Diversa è la condizione dei clientes. Il cliente è un cittadino che è tenuto ad ottemperare ad una serie di obblighi nei confronti del patronus che in cambio gli riconosce una somma di denaro o l’usufrutto di un bene o ancora lo accoglie in casa in caso di necessità. Ebbene, secondo la legge «se un patrono froda il cliente, sia maledetto (cioè sia ucciso)».
Ancora sul furto le XII tavole stabilisce che un ladro che tenti di rubare di notte possa essere ucciso. «Se di giorno [l’omicidio è legittimo] se [il ladro] si sarà difeso con un’arma [e se il derubato avrà prima tentato] di gridare aiuto».

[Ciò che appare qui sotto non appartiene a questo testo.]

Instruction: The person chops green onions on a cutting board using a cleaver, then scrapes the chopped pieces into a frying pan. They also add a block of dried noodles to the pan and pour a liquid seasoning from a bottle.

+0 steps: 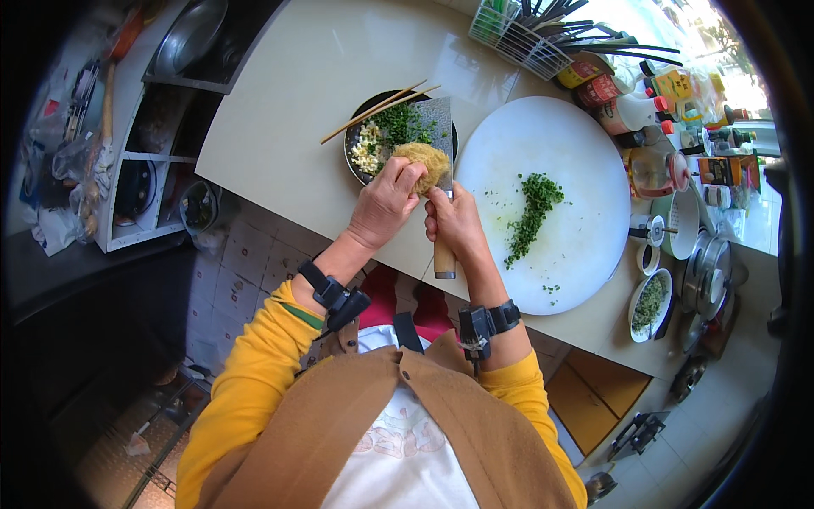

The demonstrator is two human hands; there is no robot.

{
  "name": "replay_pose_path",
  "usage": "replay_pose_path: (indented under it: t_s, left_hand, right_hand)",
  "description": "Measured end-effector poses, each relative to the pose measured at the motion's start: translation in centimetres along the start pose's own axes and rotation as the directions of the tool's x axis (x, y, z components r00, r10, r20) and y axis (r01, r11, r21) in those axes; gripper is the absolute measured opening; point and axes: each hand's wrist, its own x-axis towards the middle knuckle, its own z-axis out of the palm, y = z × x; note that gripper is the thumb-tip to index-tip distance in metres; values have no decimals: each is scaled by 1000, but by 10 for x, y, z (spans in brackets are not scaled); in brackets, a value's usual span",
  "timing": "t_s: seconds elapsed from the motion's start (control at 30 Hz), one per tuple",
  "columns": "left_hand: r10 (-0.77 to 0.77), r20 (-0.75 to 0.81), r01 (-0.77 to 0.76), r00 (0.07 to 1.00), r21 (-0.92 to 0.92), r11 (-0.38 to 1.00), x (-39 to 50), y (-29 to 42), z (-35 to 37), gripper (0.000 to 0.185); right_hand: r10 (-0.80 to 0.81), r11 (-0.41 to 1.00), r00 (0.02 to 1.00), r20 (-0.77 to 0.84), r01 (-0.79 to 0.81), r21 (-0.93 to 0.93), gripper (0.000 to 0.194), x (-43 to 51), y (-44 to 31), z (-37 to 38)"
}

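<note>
My left hand [388, 202] grips a tan fibrous scrubber [421, 164], which looks like a loofah, against the lower part of a cleaver's blade. In my right hand [459, 216] is the wooden handle of the cleaver [440, 118], its broad blade pointing away from me. Beneath the blade sits a dark pan or bowl [349, 149] with chopped greens [395, 123] and pale chopped bits [367, 151]. A pair of chopsticks [375, 113] lies across its far rim. To the right, a strip of chopped greens [536, 210] rests on a round white cutting board [588, 165].
Behind the board stand sauce bottles [629, 118], a glass pot [655, 170] and a wire rack of utensils [518, 38]. An oval dish of chopped greens [650, 305] is at the right, near stacked pot lids [707, 273]. Shelves [162, 156] stand left of the counter [280, 127].
</note>
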Motion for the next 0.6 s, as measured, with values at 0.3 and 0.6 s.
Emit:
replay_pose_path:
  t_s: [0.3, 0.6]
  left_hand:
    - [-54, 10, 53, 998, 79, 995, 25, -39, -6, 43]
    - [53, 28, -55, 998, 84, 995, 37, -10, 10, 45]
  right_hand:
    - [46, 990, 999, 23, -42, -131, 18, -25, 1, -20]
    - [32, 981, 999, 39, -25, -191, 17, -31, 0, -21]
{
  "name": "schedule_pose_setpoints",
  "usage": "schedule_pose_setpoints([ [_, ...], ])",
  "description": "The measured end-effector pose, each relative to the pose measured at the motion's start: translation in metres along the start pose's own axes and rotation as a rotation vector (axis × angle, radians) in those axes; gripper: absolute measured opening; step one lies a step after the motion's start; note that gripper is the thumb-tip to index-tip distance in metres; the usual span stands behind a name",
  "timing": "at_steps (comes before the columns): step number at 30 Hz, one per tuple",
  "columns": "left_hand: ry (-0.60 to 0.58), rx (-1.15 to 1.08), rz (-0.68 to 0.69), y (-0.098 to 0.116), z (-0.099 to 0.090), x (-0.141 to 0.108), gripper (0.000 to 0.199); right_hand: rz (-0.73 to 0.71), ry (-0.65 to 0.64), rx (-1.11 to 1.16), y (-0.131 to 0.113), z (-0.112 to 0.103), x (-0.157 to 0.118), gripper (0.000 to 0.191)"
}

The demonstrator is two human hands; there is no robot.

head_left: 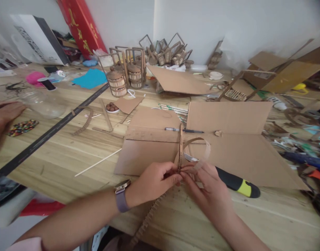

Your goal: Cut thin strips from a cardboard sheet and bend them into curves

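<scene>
Both my hands meet low in the middle of the view, pinching a narrow cardboard strip [180, 148]. My left hand [156, 179], with a watch on its wrist, is closed on the strip's lower end. My right hand [208, 184] is closed on the same spot and has a thin curled paper strip [205, 153] looping up from its fingers. A ridged cardboard length [149, 216] hangs below my left hand. Beside my right hand lies a knife with a black and yellow-green handle [234, 181]. Flat cardboard [152, 157] is spread beneath, with a pen [186, 130] on it.
Small lidded baskets [117, 83] stand at the back, with more piled behind. A bowl of brown balls [112, 107], a thin stick [98, 162] and a long black strip [55, 129] lie leftward. Another person's hand [9, 111] rests by beads [23, 127]. Scraps [298, 143] clutter the right.
</scene>
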State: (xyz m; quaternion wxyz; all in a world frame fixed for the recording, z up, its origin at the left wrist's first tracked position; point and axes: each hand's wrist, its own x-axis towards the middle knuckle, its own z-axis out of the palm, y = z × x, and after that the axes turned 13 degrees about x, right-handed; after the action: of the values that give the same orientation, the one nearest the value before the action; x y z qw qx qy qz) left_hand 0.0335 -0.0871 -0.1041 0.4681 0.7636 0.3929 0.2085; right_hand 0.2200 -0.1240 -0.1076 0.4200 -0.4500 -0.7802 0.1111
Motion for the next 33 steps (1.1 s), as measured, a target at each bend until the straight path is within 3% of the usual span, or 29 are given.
schedule_pose_setpoints([
  [8,-0.029,0.022,0.006,0.0005,0.0009,-0.0007,0.021,0.043,0.016,0.015,-0.0021,-0.0006,0.0003,0.009],
  [18,-0.076,-0.031,-0.019,0.0001,0.0007,-0.0007,0.019,0.301,0.019,0.193,-0.0030,-0.0034,0.0014,0.015],
  [25,-0.009,-0.014,-0.001,-0.0021,0.0017,-0.0003,0.026,0.041,0.033,0.050,-0.0046,0.0026,-0.0010,0.007],
  [33,-0.004,0.093,-0.018,-0.0014,0.0015,0.0013,0.027,0.001,0.014,-0.032,-0.0045,0.0038,-0.0039,0.009],
])
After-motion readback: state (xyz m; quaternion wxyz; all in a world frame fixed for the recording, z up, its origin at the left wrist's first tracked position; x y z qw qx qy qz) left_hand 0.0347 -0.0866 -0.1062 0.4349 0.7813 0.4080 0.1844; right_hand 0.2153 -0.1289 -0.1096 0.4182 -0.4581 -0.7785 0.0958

Dopo la prima forma di diritto rappresentata dalle XII tavole nei secoli si succedono le legislazioni scritte, dal Ius flavianum (IV secolo a. C.) al Codice teodosiano emanato dall’imperatore Teodosio II (408-450) in Oriente.
L’imperatore Giustiniano (527-565) riunisce nel Corpus iuris civilis tutte le leggi emanate nello Stato romano in mille anni di storia, facendo eliminare quelle superflue e ripetitive. Per usare la nota espressione dantesca del Paradiso si dedica così a «l’alto lavoro», quello di togliere «il troppo e ‘l vano» «d’entro le leggi». Si allude qui alla stesura del Corpus iuris civilis. In realtà, l’opera viene realizzata da un collegio di giuristi presieduto da Triboniano. Dal 527 al 533 le leggi, le sentenze e i commenti del millenario diritto romano vengono semplificati tanto che tre milioni di proposizioni sono ridotte a centocinquantamila. Quattro libri divengono la base del nuovo diritto: le Istituzioni, il Codice giustinianeo, le Novelle e il Digesto. Giustiniano sottolinea così l’importanza dell’unità dell’Impero, un’unità che non è solo di carattere politico, ma anche giuridico.